» About this exercise: Go through the material below and copy all lines with "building".

» Data shown:
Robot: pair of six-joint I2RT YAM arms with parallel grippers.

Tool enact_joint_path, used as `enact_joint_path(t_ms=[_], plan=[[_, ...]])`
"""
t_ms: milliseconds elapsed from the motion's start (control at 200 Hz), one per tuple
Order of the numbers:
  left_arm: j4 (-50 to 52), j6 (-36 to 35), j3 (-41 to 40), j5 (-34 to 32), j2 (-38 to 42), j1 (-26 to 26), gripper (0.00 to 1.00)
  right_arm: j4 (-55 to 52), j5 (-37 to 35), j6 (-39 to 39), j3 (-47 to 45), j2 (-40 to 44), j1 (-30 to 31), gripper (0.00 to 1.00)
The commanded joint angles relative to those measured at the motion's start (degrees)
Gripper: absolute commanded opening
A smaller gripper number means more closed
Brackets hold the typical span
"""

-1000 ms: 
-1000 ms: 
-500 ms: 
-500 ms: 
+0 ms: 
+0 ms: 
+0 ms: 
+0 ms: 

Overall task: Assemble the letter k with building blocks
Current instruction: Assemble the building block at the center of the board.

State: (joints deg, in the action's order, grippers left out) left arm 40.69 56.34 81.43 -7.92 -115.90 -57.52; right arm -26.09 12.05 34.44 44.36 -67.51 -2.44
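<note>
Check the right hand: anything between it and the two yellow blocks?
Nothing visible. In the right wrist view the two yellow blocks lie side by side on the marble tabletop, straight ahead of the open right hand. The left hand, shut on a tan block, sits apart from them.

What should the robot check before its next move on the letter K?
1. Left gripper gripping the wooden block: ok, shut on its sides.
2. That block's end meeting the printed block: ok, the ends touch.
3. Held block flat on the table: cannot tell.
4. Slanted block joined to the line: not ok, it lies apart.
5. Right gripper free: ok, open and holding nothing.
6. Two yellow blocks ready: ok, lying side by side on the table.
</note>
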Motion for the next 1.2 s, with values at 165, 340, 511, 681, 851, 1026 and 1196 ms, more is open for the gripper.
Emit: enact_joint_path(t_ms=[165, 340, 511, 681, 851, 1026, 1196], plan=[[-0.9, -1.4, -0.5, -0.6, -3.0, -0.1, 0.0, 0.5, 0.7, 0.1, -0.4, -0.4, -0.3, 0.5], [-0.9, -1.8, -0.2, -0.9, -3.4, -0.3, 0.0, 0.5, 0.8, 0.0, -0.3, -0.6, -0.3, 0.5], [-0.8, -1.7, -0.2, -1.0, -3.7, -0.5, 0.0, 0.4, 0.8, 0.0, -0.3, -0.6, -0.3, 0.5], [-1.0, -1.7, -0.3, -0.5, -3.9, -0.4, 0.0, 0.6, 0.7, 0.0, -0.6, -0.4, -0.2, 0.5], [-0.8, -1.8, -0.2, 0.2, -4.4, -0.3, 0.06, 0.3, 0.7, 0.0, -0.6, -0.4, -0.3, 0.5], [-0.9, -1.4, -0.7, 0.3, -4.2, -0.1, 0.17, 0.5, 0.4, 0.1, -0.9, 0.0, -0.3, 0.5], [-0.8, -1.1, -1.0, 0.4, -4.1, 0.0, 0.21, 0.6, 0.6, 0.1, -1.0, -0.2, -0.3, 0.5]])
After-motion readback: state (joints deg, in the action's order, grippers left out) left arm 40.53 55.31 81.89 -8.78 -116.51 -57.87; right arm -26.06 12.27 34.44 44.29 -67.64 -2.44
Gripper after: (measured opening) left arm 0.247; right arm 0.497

» Exercise response:
Overall task: Assemble the letter k with building blocks
Current instruction: Assemble the building block at the center of the board.

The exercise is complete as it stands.